Il décrit, en parallèle de cette histoire, son arrivée au ministère de l’éducation nationale en tant que conseiller de Vincent Peillon, avant l’apogée de sa carrière comme Directeur Général de l’Enseignement Scolaire.

Le titre est emprunté à Ferdinand Buisson, lui-même illustre militant de la Ligue de l’Enseignement, qui avait qualifié ainsi les rares élèves boursiers qui venaient contredire la reproduction sociale. C’est ainsi que dès la fin du 19ième siècle s’est développée une critique de l’institution scolaire. Si celle-ci a offert la possibilité d’un « ascenseur social » pour quelques-uns, celui-ci n’aura été pris que par ces « exceptions consolantes » qui comme Jean-Paul Delahaye ont franchi la frontière de la pauvreté. Ce dépassement que Jean-Paul décrit parfaitement en citant le philosophe Alain qui parlait de ces « rois nés du peuple pour donner un air de justice à l’inégalité ».

Cette question d’une importance fondamentale pour notre état républicain mériterait un traitement médiatique plus important.

Alors que nous sommes à l’aube d’une élection présidentielle, les sujets qui agitent les médias sont « frontières et insécurité ». Les questions sociales sont encore une fois mises de côté. Ceci nous laisse prévoir à nouveau un score élevé de l’extrême droite.

Pourtant la réduction de la pauvreté est un enjeu vital, « l’espérance de vie est réduite de quinze ans quand on est dans la grande pauvreté » nous précisait Marie-Aleth Grard, présidente d’ATD quart-monde, lors de notre université de rentrée.

Malgré cela, l’éducation est le meilleur moyen de lutter durablement contre l’insécurité. Développer encore plus la télésurveillance, augmenter le nombre de policiers, etc, nous ne remettons pas en question ces choix … Par contre, nous demandons une plus grande cohérence dans les moyens dédiés à l’éducation, soit un nombre d’enseignants, d’éducateurs et d’animateurs correspondant à une prise en charge de qualité et en lien avec le nombre d’enfants accueillis. Nous demandons aussi à ce que la communauté éducative dispose des moyens nécessaires et que son travail puisse être valorisé à la juste valeur de la plus-value qu’ils apportent à notre société.

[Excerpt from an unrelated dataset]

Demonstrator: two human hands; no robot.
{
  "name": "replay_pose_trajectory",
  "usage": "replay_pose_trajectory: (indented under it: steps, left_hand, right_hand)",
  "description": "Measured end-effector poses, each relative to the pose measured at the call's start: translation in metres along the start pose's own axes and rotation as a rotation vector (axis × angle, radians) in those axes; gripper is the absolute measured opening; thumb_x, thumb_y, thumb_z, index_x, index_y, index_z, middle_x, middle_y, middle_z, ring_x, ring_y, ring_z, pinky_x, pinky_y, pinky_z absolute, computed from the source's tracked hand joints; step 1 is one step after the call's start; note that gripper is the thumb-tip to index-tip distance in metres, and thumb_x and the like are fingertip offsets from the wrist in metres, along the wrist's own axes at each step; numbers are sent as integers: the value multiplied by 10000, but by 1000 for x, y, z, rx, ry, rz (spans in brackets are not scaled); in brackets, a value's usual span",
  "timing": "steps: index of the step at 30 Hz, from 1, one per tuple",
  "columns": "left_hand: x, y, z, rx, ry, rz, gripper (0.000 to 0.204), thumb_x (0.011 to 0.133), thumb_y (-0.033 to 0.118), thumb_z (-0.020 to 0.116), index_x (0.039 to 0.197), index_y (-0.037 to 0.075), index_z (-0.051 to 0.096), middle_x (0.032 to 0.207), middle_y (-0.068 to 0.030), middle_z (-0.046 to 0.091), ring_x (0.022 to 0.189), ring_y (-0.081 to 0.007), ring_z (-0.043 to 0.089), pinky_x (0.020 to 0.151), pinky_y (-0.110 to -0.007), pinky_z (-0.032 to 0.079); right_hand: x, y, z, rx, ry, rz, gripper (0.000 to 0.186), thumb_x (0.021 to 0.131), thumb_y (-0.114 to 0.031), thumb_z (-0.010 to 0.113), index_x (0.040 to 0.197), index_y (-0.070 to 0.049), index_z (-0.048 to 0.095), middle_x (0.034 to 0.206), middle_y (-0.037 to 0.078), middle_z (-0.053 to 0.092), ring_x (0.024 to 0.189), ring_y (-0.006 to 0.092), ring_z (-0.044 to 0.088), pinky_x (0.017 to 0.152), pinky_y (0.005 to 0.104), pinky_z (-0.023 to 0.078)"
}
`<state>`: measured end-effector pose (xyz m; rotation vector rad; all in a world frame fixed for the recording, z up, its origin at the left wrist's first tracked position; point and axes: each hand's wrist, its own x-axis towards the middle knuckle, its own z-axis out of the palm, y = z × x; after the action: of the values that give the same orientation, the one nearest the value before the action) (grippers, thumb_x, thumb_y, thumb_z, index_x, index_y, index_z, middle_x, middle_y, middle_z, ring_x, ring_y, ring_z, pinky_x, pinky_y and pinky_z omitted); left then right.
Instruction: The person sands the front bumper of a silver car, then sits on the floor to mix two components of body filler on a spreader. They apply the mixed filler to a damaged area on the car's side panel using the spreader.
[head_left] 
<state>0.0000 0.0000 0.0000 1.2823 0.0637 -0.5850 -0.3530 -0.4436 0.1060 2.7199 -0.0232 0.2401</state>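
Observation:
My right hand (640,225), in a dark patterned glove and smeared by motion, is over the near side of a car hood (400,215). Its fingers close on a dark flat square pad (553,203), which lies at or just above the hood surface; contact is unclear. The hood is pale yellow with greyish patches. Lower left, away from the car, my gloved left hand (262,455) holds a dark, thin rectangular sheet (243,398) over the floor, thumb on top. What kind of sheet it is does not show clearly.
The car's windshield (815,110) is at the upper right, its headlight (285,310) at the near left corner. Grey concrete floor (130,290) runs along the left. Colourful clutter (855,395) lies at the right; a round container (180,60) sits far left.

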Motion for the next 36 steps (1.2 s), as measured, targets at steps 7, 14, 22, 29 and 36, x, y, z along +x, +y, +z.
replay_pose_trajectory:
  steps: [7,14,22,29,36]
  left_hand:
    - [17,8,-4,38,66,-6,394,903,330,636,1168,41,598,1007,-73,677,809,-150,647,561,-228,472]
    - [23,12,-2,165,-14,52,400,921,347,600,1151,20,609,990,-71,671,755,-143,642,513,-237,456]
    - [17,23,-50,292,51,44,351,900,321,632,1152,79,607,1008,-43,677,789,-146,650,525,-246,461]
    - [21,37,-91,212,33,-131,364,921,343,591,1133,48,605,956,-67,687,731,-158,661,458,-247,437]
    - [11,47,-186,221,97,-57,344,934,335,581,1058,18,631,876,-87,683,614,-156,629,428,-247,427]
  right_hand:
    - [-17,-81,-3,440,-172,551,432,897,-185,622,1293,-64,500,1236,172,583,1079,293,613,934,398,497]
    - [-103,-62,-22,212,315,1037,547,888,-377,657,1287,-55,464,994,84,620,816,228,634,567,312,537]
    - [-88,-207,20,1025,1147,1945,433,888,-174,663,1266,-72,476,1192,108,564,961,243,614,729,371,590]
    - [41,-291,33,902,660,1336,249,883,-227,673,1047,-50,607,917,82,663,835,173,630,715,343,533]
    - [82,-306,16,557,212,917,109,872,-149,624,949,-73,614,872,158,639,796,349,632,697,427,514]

Nous faisons donc le choix de traiter ces deux thématiques dès la rentrée lors de notre rencontre départementale de l’éducation qui se tiendra le 26 Janvier prochain à Lille.

Ce sera l’occasion de mieux appréhender ces difficultés sociales, plus fortes encore dans notre région, avec un million de personnes pauvres, soit un taux de 18,3%, un surendettement important avec des difficultés à payer les factures de chauffage, un taux de chômage supérieur de 2 points à la moyenne nationale et un taux d’illettrisme supérieur de 4 points, soit 11% en Hauts de France alors qu’en France il est de 7 %.

Il n’y a pas de fatalité. Les mesures prises par le gouvernement, le dédoublement des classes primaires en ZEP, une revalorisation du salaire des enseignants, qui reste l’un des plus bas en Europe, ne sont pas à la hauteur de l’enjeu, et la politique obsessionnelle d’évaluation n’ont pour objectif que de justifier le tri social et la reproduction des élites.

Le combat qui vise à dépasser la pauvreté dans notre pays, cinquième puissance économique mondiale avec un PIB de plus 2 300 Milliards d’euros pour un peu plus de 67 millions d’habitants, ne devrait pas exister. Il est tellement évident de solutionner cette question par une simple division mathématique, pour une répartition moins inégale.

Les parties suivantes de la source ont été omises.